Essentially, this acceleration of the crisis is due to the energy war that the Kremlin started, in retaliation, against Western Europe, well aware of the latter’s dependence on Russian oil (for 27 per cent of its supplies) and, above all, Russian gas (for about 40 per cent); this dependence is particularly great in the cases of Italy and Germany, which prior to the energy war obtained nearly half of their gas from Gazprom, and Slovakia, Latvia and the Czech Republic, which depended entirely on this source. During the first nine months of 2022, the EU’s deficit in energy trade with Russia amounted to 491.4 billion euros compared with 179.6 billion the previous year.
The predicament of Germany, Europe’s leading economy, which, having tied itself to Russia for its energy supplies, finds itself hugely exposed and vulnerable to threats, provides a striking illustration of the gravity of the crisis in which EU countries find themselves. German Chancellor Olaf Scholz admitted as much, warning that a gas embargo leading to “the loss of millions of jobs and of factories that would never open again (…) would have major consequences for our country (…) We cannot allow that to happen.”[4] His words were echoed by German industrialists and trade unions: an oil and gas embargo could push inflation into double figures, which would be a nightmare scenario for the Germans, as it would be the first time since the Second World War.
Europe, much more than the other countries active on the “economic deterrence” front, is in the midst of its third crisis of this new millennium, a completely different shock from the previous two because it constitutes a historic watershed, with political, economic and strategic implications that, for the sake of Europe’s very future, demand a change in perspective.
Russia’s retaliation — its progressive reduction of oil and gas supplies, and threat to cut them off altogether as winter approaches, as well as its exponentially rising energy prices — will clearly impact the countries of the EU in various ways, pushing up production costs for businesses, further slowing down production chains, causing inflation to soar and consumption to contract, and leading to more widespread social distress and greater recourse to public spending. This, with the situation likely to gather pace, could jeopardise the stability of the European economy and the social sustainability of European countries.
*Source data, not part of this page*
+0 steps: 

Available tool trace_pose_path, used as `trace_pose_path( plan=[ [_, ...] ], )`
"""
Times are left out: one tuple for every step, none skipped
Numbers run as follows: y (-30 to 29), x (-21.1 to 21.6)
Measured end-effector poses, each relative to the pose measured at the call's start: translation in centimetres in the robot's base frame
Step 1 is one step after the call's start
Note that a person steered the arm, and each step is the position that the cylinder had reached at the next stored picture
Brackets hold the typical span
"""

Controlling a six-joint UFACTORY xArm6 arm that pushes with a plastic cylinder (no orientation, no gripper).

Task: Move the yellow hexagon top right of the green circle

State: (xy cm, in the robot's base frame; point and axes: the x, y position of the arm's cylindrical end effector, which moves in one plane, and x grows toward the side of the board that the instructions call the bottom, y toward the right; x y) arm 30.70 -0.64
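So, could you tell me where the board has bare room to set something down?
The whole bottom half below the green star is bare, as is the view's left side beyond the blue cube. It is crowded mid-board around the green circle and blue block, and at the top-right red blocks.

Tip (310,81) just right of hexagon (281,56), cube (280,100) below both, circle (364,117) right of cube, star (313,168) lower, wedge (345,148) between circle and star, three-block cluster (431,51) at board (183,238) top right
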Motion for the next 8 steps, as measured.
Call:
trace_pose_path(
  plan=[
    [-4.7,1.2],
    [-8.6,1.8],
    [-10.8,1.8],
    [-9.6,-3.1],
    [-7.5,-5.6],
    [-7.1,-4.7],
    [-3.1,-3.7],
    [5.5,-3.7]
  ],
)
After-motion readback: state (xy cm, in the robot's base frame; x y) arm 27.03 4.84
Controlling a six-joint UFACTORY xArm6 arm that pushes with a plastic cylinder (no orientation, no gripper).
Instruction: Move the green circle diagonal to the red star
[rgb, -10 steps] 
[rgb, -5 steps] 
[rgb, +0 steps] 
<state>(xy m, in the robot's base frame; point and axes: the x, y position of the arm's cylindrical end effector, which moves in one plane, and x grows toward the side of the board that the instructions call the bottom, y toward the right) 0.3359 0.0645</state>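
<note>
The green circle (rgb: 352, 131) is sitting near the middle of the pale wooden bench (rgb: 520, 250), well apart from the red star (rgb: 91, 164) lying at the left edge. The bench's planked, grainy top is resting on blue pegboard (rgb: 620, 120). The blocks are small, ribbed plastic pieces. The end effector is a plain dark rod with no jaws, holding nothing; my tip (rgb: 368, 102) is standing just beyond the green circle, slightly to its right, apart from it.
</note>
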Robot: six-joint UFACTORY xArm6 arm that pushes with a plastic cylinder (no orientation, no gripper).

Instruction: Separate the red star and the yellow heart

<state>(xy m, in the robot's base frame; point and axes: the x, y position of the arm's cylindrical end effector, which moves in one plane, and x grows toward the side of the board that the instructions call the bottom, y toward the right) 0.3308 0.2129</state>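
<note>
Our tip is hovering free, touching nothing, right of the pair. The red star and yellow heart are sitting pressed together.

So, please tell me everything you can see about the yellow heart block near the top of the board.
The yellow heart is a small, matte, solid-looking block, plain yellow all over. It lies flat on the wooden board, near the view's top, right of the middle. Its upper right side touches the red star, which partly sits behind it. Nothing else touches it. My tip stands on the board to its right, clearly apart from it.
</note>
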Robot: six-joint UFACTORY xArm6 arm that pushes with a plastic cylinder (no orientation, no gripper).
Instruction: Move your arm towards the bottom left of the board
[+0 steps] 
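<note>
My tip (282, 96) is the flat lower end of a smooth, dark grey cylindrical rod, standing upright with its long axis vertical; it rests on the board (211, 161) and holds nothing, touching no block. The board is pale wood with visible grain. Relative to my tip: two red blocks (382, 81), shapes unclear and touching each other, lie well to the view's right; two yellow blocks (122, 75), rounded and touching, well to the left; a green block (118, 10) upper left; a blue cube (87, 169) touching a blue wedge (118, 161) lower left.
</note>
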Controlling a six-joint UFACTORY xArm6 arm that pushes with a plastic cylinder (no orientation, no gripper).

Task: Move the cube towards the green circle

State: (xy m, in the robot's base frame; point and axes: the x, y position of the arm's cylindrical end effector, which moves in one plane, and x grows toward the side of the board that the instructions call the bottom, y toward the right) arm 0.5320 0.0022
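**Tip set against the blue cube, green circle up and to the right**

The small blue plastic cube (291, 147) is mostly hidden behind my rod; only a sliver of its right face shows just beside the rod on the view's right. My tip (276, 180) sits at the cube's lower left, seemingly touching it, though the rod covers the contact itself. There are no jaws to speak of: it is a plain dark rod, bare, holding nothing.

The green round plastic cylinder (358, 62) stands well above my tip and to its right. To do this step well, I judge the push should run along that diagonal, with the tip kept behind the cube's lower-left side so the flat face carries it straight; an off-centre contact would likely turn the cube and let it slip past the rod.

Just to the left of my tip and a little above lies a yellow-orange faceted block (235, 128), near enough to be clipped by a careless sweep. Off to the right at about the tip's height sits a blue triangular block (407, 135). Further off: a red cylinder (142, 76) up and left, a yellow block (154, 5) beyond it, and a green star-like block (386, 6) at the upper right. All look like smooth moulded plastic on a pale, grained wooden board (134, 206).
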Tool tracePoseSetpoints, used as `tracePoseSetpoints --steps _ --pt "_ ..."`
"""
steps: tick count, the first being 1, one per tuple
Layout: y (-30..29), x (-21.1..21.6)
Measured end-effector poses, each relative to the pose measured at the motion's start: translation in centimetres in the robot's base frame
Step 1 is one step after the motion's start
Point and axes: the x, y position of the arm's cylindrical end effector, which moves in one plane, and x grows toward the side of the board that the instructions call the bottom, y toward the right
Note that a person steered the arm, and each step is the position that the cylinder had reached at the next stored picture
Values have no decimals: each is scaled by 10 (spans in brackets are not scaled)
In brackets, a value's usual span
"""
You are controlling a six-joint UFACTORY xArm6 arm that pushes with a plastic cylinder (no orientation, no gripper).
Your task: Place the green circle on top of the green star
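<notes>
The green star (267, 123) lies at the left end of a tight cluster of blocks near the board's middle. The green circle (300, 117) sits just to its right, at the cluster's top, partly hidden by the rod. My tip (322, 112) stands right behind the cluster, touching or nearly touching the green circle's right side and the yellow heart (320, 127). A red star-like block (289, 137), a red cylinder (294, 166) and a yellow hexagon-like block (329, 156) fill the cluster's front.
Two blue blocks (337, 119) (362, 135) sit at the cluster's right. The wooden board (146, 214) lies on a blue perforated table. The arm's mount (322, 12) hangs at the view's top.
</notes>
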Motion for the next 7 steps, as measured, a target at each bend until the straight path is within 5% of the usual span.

Economic data from Italy can be taken as an example to illustrate this point: in October 2022 inflation stood at +11.8 per cent (the highest level since 1984; moreover, in 2019 it had been just +0.6 per cent, leading to talk of “deflation” and falling prices), while the cost of groceries had risen to +13.1 per cent. In Italy, the resources set aside for dealing with rising energy prices in 2022 stand at around 60 billion, almost double what Spain has allocated.
And while the data for the third quarter of 2022 offer some comfort, showing the Italian economy recording a 0.5 per cent increase and thus its seventh consecutive quarter with positive GDP growth, a trend attributable to the recovery of tourism (+75 per cent), the industrial and agricultural sectors, both down on the second quarter, continue to require careful monitoring. That fears are centred above all on 2023 was borne out by Bank of Italy governor Ignazio Visco’s talk of “great uncertainty” and a need for caution dictated by “the danger that the deterioration in the economic outlook may prove worse than expected”. This “uncertainty” is reflected in Confindustria’s Congiuntura flash bulletin of 6 November: “in the 4th quarter there is the risk of a decline: the qualitative indicators, overall, are negative; the price of gas has remained high, for too many months; the resulting inflation (+11.8 per cent annually) is eroding household incomes and savings and will have a negative impact on consumption; and the rise in interest rates is becoming more pronounced, further increasing business costs.”[5]
The Energy War: an Existential Threat for European Industry.
At the 23 October meeting of the European Round Table of Industrialists (ERT), there was clearly great concern about high energy prices and about the weakening, and even reduction, of raw material supply chains, factors that are eating away the foundations of European industry’s global competitiveness and undermining its ability to achieve bold decarbonisation goals.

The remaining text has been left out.